Sawmill gravy is another specialty. Another southern dish, it gained its fame in logging camps. It was made from bacon drippings, corn meal and salt which was browned in a pan before milk was added. Often it would be coarse and thick which made the lumberjacks accuse the cooks of substituting sawdust for cornmeal, hence the name.
Another specialty gravy will surely please all the chocoholics out there. Originating in Appalachia, mountain people prove that not all gravy comes from meat drippings. The name comes from an old southern practice of using the word “gravy” to describe any roux-thickened sauce that is made in a skillet. It can be sweet or savory. Some refer to chocolate gravy as “soppin chocolate” since it is usually served over fresh-baked biscuits which are used to “sop” it up.

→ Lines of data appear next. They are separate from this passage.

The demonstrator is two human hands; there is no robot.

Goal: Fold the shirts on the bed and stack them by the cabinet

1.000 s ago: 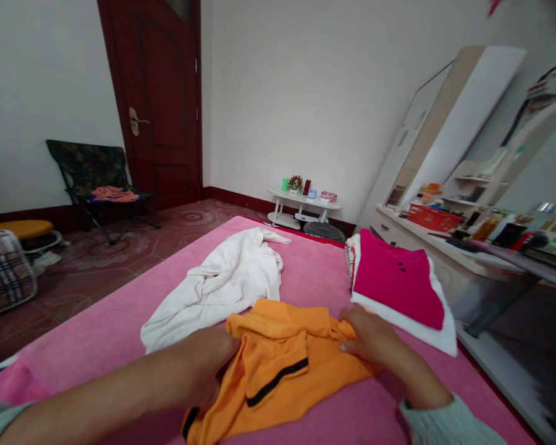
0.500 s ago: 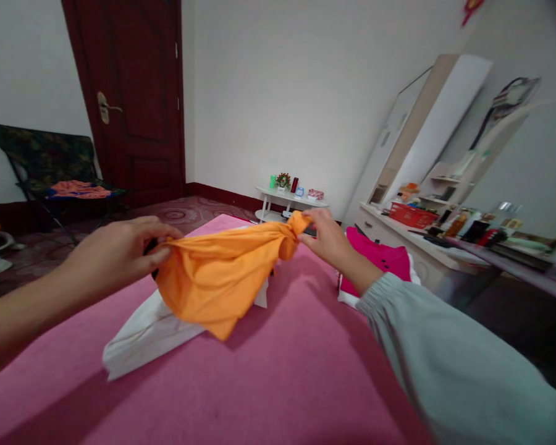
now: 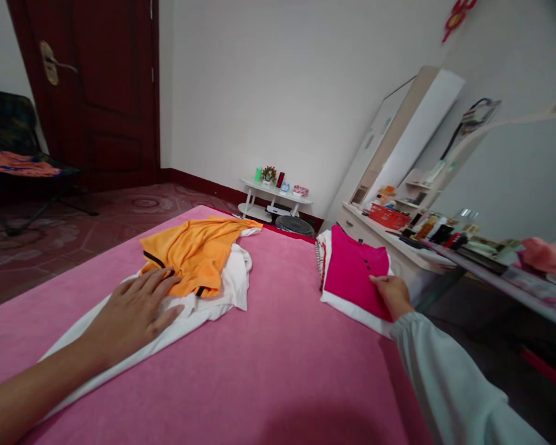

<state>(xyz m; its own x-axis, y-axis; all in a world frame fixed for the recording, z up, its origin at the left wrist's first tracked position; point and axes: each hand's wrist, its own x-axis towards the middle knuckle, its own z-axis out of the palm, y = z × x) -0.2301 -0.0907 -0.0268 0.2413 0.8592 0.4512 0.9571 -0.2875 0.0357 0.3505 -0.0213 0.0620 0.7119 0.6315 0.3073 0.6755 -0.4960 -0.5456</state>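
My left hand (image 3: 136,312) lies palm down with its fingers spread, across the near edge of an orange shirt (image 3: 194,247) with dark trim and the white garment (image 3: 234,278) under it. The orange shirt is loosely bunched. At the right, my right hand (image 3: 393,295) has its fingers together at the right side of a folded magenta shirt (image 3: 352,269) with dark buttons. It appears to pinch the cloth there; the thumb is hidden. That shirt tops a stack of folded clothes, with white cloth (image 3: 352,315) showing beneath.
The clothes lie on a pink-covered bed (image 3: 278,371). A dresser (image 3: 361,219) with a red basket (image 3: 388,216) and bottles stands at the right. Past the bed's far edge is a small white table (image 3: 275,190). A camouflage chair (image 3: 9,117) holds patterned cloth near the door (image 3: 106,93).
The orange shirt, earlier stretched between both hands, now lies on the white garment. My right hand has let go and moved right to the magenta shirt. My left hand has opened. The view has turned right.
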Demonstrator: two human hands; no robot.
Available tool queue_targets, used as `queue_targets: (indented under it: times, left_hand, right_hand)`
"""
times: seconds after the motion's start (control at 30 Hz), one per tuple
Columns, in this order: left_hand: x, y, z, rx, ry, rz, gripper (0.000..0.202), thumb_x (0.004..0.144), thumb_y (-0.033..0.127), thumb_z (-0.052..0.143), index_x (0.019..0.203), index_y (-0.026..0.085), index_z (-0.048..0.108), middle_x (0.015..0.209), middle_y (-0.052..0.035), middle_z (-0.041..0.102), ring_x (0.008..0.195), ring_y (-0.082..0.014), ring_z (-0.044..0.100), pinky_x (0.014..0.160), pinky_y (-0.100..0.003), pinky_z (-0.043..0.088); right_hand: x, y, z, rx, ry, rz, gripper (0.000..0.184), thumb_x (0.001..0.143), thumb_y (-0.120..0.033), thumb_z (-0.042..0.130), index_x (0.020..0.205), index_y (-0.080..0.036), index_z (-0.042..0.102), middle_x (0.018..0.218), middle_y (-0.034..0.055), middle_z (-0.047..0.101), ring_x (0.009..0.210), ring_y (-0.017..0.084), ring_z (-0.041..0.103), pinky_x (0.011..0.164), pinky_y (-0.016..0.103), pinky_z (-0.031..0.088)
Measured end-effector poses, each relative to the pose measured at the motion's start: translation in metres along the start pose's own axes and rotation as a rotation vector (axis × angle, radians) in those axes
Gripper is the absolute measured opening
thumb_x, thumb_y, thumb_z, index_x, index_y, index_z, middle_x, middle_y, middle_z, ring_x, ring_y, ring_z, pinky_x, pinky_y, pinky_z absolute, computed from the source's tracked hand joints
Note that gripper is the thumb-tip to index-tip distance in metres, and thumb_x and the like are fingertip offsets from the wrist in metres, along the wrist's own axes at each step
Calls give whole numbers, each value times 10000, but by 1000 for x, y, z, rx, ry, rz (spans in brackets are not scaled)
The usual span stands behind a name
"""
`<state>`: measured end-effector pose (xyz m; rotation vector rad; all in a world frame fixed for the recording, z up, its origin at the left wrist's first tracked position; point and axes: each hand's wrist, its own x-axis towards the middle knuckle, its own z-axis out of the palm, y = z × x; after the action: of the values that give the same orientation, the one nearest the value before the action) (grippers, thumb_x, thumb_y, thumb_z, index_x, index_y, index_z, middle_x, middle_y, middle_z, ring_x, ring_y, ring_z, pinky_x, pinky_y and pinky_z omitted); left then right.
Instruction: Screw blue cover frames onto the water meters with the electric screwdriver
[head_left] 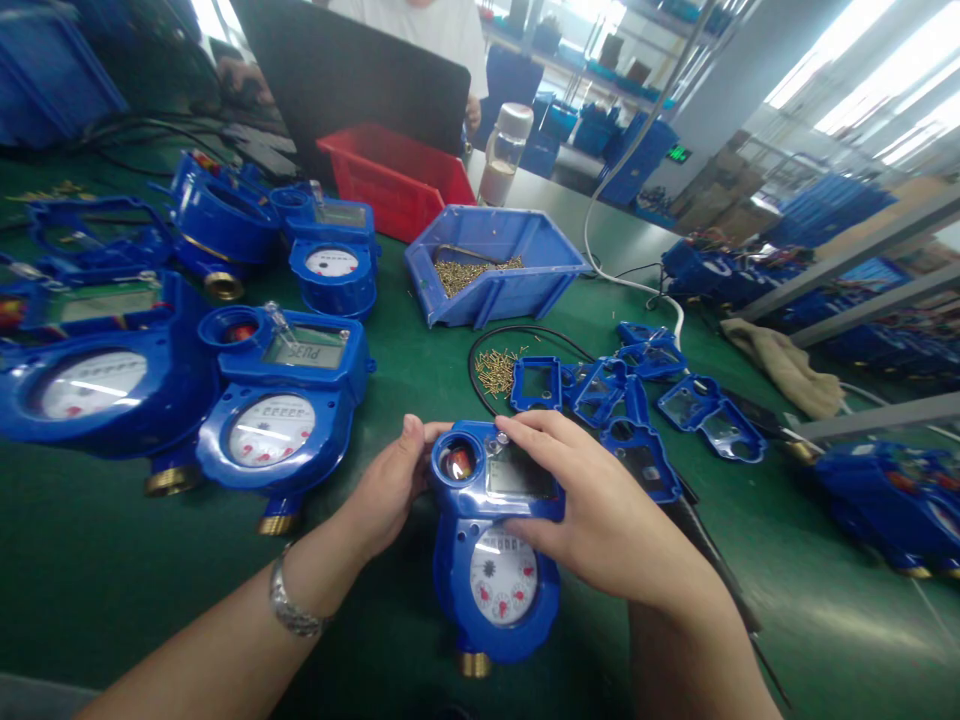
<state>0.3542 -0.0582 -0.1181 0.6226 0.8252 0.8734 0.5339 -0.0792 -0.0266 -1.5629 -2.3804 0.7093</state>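
Observation:
A blue water meter (pixel 501 575) with a brass fitting stands upright in front of me, its white dial and dark display facing up. Over the display's right side lies my right hand (pixel 577 490), thumb below the screen and fingers at the top edge, gripping the housing. My left hand (pixel 390 490) is at the upper left side of the meter, thumb raised and fingers reaching behind the round battery opening; its fingertips are partly hidden. Just left stands another water meter (pixel 274 420) with its display lit. Blue cover frames (pixel 600 390) lie beyond my right hand.
Brass screws (pixel 499 373) lie in a loose pile behind the meter. More fill a blue bin (pixel 510 290), beside a red bin (pixel 390 180). A glass jar (pixel 504 155) and a black screen (pixel 360 80) stand behind, where a person sits. More meters (pixel 97 370) crowd the left.

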Motion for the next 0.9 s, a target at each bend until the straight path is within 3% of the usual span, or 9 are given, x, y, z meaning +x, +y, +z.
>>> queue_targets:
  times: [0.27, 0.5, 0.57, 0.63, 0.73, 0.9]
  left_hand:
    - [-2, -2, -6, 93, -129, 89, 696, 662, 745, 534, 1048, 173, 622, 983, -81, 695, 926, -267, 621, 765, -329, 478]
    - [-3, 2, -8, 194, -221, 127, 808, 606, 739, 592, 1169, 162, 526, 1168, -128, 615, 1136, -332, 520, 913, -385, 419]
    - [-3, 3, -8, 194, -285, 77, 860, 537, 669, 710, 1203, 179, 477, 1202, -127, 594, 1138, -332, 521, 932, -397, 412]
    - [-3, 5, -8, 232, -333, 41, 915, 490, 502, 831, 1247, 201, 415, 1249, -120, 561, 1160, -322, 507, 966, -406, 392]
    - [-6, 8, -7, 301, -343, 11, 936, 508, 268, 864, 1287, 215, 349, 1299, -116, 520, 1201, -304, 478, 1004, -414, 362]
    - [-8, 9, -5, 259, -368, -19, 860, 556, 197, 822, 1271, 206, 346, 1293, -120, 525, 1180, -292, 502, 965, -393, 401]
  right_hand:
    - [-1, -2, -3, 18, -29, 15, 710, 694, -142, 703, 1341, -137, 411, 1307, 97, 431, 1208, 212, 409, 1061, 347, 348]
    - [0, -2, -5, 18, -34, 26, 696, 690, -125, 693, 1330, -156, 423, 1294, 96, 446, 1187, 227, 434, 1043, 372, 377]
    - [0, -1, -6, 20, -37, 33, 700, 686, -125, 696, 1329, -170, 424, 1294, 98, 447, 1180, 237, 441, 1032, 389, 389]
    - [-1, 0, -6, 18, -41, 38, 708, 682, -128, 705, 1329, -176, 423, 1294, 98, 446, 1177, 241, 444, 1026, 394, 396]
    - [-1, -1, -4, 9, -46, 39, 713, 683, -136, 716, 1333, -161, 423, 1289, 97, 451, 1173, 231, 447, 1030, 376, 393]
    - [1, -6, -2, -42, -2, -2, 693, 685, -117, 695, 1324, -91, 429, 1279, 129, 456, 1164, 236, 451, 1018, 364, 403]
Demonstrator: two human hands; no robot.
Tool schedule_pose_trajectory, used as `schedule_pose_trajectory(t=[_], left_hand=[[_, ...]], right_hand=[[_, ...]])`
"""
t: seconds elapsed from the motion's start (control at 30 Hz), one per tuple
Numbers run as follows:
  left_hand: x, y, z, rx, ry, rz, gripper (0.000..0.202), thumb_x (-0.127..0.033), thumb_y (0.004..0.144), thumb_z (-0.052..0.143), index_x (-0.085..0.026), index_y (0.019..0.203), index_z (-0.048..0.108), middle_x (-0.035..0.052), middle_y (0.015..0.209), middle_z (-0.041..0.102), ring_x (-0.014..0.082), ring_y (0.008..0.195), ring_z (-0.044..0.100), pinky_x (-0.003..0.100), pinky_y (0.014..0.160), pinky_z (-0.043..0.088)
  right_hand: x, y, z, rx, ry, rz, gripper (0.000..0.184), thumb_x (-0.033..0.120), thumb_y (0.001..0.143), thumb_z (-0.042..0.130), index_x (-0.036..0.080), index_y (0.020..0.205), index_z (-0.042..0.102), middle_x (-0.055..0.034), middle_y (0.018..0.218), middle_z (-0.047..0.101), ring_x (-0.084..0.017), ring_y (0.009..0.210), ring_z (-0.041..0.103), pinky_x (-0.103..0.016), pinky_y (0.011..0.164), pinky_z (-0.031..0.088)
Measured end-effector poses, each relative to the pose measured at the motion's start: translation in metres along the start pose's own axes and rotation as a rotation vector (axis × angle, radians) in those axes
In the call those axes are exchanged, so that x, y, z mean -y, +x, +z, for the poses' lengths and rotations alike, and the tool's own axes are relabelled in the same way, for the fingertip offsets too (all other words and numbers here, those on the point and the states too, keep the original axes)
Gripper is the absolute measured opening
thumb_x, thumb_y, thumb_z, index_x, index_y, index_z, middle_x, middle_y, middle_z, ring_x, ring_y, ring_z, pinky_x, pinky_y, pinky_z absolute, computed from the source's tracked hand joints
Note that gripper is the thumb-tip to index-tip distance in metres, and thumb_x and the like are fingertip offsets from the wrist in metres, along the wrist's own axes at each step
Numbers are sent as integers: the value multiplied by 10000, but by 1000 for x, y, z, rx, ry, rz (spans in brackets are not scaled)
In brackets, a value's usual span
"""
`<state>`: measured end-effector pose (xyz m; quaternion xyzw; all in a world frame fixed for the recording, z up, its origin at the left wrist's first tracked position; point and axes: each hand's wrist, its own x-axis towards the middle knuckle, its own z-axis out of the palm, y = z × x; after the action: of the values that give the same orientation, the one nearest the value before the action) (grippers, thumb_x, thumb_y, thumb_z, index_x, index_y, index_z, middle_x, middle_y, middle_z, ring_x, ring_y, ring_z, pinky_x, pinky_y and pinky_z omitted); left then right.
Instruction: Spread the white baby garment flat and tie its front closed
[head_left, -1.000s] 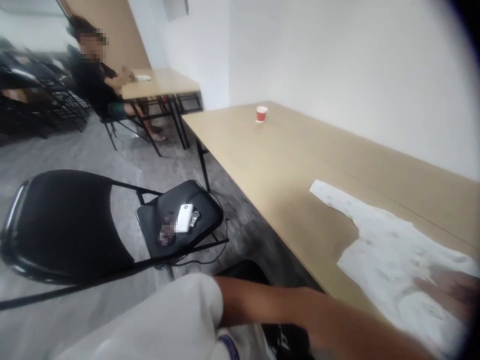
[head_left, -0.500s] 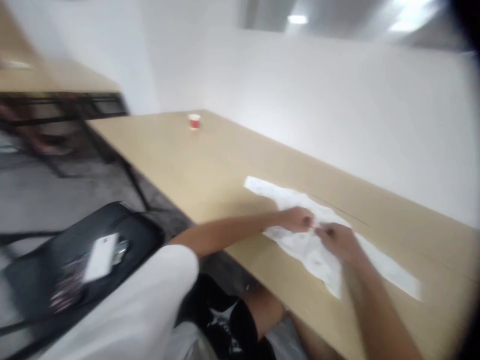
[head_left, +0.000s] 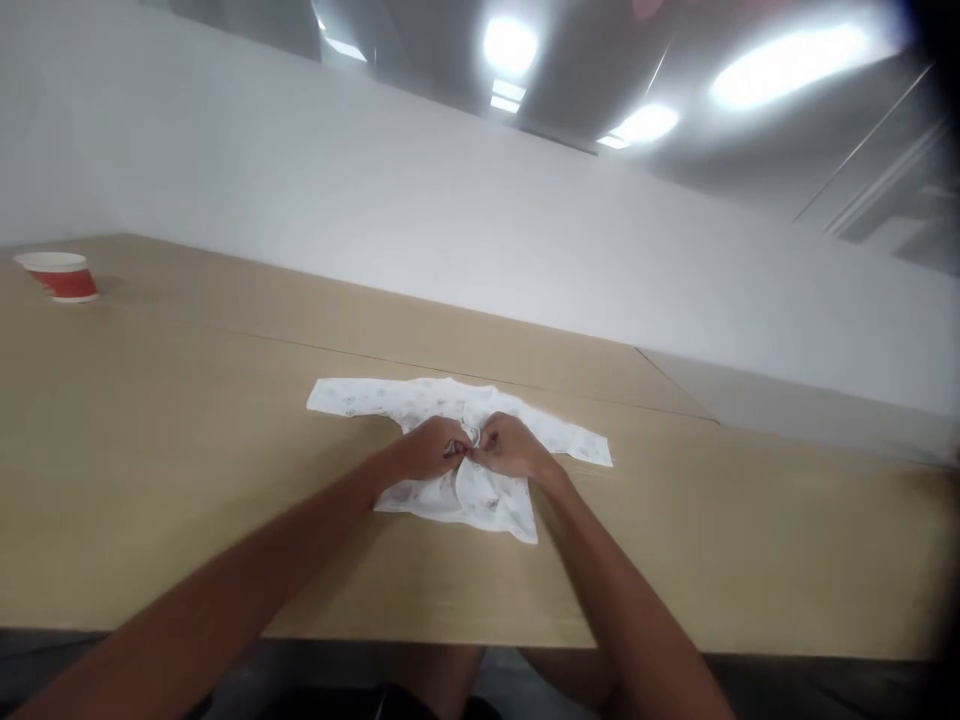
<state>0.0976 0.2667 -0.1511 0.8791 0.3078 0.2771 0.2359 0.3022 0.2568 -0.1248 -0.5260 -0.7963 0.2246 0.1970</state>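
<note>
Head view, left hand point(head_left: 430, 450) and right hand point(head_left: 508, 446) pinching white baby shirt point(head_left: 457, 490) on table point(head_left: 187, 480)

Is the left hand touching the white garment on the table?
Touching. The head view shows the left hand pinching the white garment at its middle.

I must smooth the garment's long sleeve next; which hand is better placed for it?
Probably the left hand: the garment stretches its longer sleeve to that side. The right hand pinches the middle too.
</note>
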Motion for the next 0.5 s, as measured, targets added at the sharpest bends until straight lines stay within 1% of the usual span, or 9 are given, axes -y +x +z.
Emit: schedule_pose_trajectory(t=[0.07,0.17,0.23,0.27,0.33,0.4,0.5], left_hand=[[0,0,0,-17,-29,7,175,-19,783,526,-120,823,663,-18,765,615,111,711,510,226,694,351],[4,0,3,-36,-79,-22,143,-24,763,539,-123,798,637,-38,684,576,94,632,473,211,634,339],[6,0,4,-33,-95,-38,117,-48,767,553,-129,794,634,-42,664,564,95,617,470,208,614,334],[5,0,4,-40,-94,-46,119,-54,776,548,-129,800,637,-43,660,558,95,617,468,207,612,330],[3,-1,4,-53,-86,-57,126,-51,787,535,-126,803,635,-45,657,546,92,619,458,204,614,320],[1,-2,4,-69,-86,-74,119,-45,795,530,-119,800,624,-44,653,536,90,621,447,204,611,311],[-1,-3,3,-73,-122,-88,92,-54,801,552,-116,832,614,-36,669,548,96,629,463,203,598,326]], right_hand=[[1,2,3,-29,6,-7,117,217,700,696,130,660,628,-6,815,614,-92,719,539,-185,628,374],[-3,6,7,-33,60,-66,30,145,685,657,135,712,651,-1,857,617,-89,752,540,-169,663,389],[-5,7,7,-19,116,-81,84,133,693,634,143,761,682,2,887,627,-88,774,549,-161,689,403],[-5,8,7,-11,139,-73,91,146,707,626,145,770,691,4,886,632,-88,777,553,-159,687,404],[-4,8,7,11,152,-26,102,211,748,622,137,738,690,3,828,630,-88,741,545,-158,636,385],[-3,9,9,28,116,37,239,319,788,625,119,661,652,3,700,587,-77,642,492,-168,552,326],[-3,9,13,-7,20,76,442,431,806,628,103,535,509,15,531,424,-49,523,333,-193,488,223]])
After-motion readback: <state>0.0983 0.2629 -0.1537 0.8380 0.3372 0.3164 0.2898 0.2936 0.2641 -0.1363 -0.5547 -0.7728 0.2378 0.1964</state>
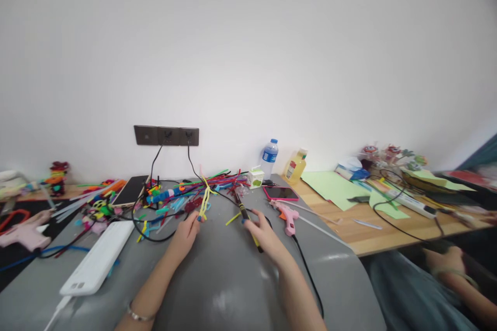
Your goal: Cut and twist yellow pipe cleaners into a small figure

Sometimes it is started from all dry ingredients with added butter for the fat. Other times, the fat comes from the drippings of fried bacon. Either way, it is a sincere chocolate experience that proves you can have your chocolate for breakfast!
Most of us never give gravy a second thought, it is just a staple part of our diet. Different regions of the country have their own variations which proves that gravy isn’t just gravy. It has been said that a cook can make gravy out of nothing. No wonder then that, when it comes to gravy, Ron’s saying, “Good golly Gertie, that’s good gravy” rings true!
Chocolate Gravy Recipe
- 1/4 cup cocoa powder
- 1 cup sugar
- 3 Tbsp flour
- Pinch salt
- 2 cups whole milk, warmed
- 4 Tbsp butter, cubed and chilled
- hot biscuits
- Sift cocoa, flour, sugar and salt in large skillet
- Whisk continuously, adding warm milk in slow, steady stream until smooth
- Cook over medium heat, stirring continuously with heat-proof spatula until gravy thickly coats spatula, about 8 minutes
- Remove from heat, add butter, stir until butter is melted and serve over biscuits.